## REQUIRED ACTION
Without including the pictures, copy out every line below.

## EXERCISE DATA
^^^^^^^^
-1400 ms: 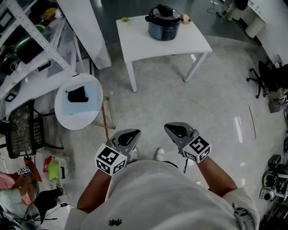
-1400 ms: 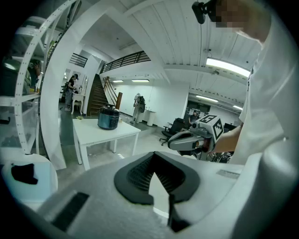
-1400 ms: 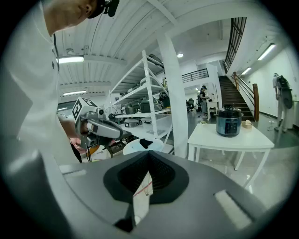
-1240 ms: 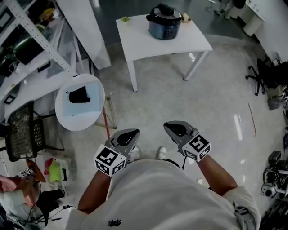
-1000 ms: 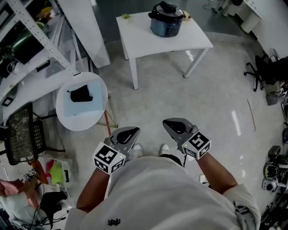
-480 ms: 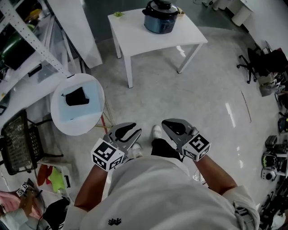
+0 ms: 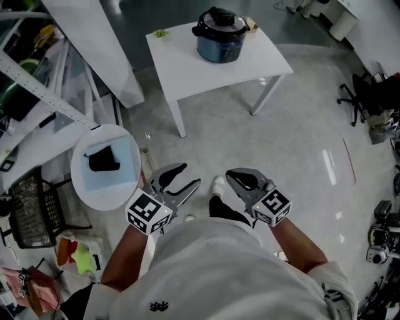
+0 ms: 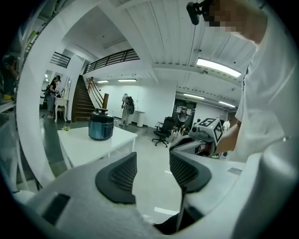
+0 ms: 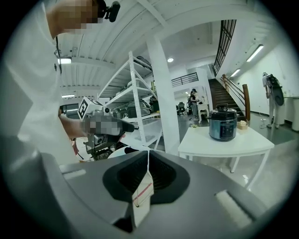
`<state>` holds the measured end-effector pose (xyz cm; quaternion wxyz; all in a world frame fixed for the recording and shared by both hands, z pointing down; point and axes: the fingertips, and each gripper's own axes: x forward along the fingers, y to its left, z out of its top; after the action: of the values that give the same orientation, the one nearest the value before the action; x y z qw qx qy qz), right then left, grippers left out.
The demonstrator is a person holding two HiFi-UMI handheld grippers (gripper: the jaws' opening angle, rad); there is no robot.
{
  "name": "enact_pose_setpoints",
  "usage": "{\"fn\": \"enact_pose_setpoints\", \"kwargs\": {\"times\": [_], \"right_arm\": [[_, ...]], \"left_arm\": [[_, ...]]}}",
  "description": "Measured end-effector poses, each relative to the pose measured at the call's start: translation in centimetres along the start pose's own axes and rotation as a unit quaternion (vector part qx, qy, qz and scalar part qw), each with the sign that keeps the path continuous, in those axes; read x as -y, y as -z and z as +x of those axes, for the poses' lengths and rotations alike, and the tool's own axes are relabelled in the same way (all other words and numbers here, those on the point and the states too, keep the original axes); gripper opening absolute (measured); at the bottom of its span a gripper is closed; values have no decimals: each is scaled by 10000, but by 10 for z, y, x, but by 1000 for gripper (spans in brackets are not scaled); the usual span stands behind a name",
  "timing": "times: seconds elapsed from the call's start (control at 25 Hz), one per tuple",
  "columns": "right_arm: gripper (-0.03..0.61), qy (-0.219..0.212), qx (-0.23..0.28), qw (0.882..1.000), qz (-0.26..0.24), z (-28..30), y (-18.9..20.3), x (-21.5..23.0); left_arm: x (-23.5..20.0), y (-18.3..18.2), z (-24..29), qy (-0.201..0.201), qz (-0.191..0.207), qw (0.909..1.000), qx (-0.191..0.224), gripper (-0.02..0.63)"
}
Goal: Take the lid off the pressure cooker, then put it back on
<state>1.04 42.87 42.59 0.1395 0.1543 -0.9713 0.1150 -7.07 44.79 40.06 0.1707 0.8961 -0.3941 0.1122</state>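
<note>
Since a second ago the table (image 7: 187,72) has drawn nearer in the head view as the person walks toward it. The left gripper (image 7: 185,177) has just been opening its jaws, with nothing between them. The right gripper (image 7: 232,177) has its jaws together. Both are carried low against the body, probably just for the walk, the left likely readying for the lid (image 7: 220,17). The cooker (image 7: 219,37) stands lidded at the table's far side, well apart from both. Only the right gripper view shows a paper tag (image 9: 140,196) hanging at its closed jaws.

Open floor (image 7: 281,144) lies ahead to the white table (image 7: 181,65); round table (image 7: 106,201) crowds the left.
</note>
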Motion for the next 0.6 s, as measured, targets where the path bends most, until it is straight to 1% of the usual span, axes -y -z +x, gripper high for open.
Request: {"fn": "enact_pose_setpoints", "kwargs": {"times": [0.16,0.32,0.48,0.6], "right_arm": [[21,-72,24,10000,-24,0,-20,66],[20,-108,35,9999,-40,-3,-34,122],[18,-160,-38,9999,-9,-6,-32,166],[16,-119,-81,9999,17,-7,-28,193]], "left_arm": [[-28,-46,53,33,136,9999,43,256],[-64,-84,98,-90,156,9998,115,259],[-96,-109,137,-198,341,9991,129,273],[-117,-125,161,-194,463,9987,63,290]]}}
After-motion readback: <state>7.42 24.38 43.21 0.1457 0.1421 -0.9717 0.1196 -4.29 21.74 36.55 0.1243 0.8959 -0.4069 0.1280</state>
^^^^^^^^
## YOUR SOLUTION
-1400 ms: 
-1400 ms: 
-1400 ms: 
-1240 ms: 
-1000 ms: 
-480 ms: 
+0 ms: 
+0 ms: 
+0 ms: 
`<state>` holds the measured end-effector pose (xyz cm; quaternion wxyz; all in a world frame fixed for the recording and shared by both hands, z pointing down; point and axes: the fingertips, and each gripper's own axes: x forward along the fingers, y to its left, z out of its top; after the action: of the values that give the same orientation, the one nearest the value before the action; x y z qw qx qy qz), right then left, grippers left out.
The demonstrator is a person holding two HiFi-UMI handheld grippers (gripper: the jaws' opening angle, rad); there is no robot.
{
  "name": "enact_pose_setpoints",
  "usage": "{\"fn\": \"enact_pose_setpoints\", \"kwargs\": {\"times\": [_], \"right_arm\": [[_, ...]], \"left_arm\": [[_, ...]]}}",
  "description": "Measured end-effector poses, each relative to the pose measured at the call's start: translation in centimetres along the start pose's own axes and rotation as a unit quaternion (vector part qx, qy, qz and scalar part qw), each with the sign that keeps the path continuous, in those axes; read x as -y, y as -z and z as +x of those axes, for the poses' lengths and rotations alike, and the tool's own axes are relabelled in the same way (all other words and numbers here, those on the point and the states too, keep the original axes); gripper opening absolute (measured); at the bottom of its span a gripper is closed; values have no decimals: each is scaled by 10000, but by 10 for z, y, x, but by 1000 for gripper (spans in brackets are not scaled); the usual span stands behind a name",
  "timing": "times: seconds elapsed from the call's start (control at 25 Hz), one per tuple",
  "columns": "right_arm: gripper (-0.03..0.61), qy (-0.219..0.212), qx (-0.23..0.28), qw (0.882..1.000), qz (-0.26..0.24), z (-28..30), y (-18.9..20.3), x (-21.5..23.0); left_arm: x (-23.5..20.0), y (-18.3..18.2), z (-24..29), qy (-0.201..0.201), qz (-0.191..0.207), qw (0.909..1.000), qx (-0.191..0.224), gripper (-0.02..0.63)"
}
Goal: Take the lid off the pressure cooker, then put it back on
<state>1.04 42.87 42.59 0.1395 0.1543 -0.9713 0.1150 -7.07 44.79 40.06 0.1707 0.8961 -0.3941 0.1122</state>
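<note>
Since a second ago the table (image 7: 187,72) has drawn nearer in the head view as the person walks toward it. The left gripper (image 7: 185,177) has just been opening its jaws, with nothing between them. The right gripper (image 7: 232,177) has its jaws together. Both are carried low against the body, probably just for the walk, the left likely readying for the lid (image 7: 220,17). The cooker (image 7: 219,37) stands lidded at the table's far side, well apart from both. Only the right gripper view shows a paper tag (image 9: 140,196) hanging at its closed jaws.

Open floor (image 7: 281,144) lies ahead to the white table (image 7: 181,65); round table (image 7: 106,201) crowds the left.
</note>
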Motion for the next 0.6 s, as measured, targets where the path bends most, until it is straight to 1% of the usual span, axes -y -z +x, gripper high for open.
Request: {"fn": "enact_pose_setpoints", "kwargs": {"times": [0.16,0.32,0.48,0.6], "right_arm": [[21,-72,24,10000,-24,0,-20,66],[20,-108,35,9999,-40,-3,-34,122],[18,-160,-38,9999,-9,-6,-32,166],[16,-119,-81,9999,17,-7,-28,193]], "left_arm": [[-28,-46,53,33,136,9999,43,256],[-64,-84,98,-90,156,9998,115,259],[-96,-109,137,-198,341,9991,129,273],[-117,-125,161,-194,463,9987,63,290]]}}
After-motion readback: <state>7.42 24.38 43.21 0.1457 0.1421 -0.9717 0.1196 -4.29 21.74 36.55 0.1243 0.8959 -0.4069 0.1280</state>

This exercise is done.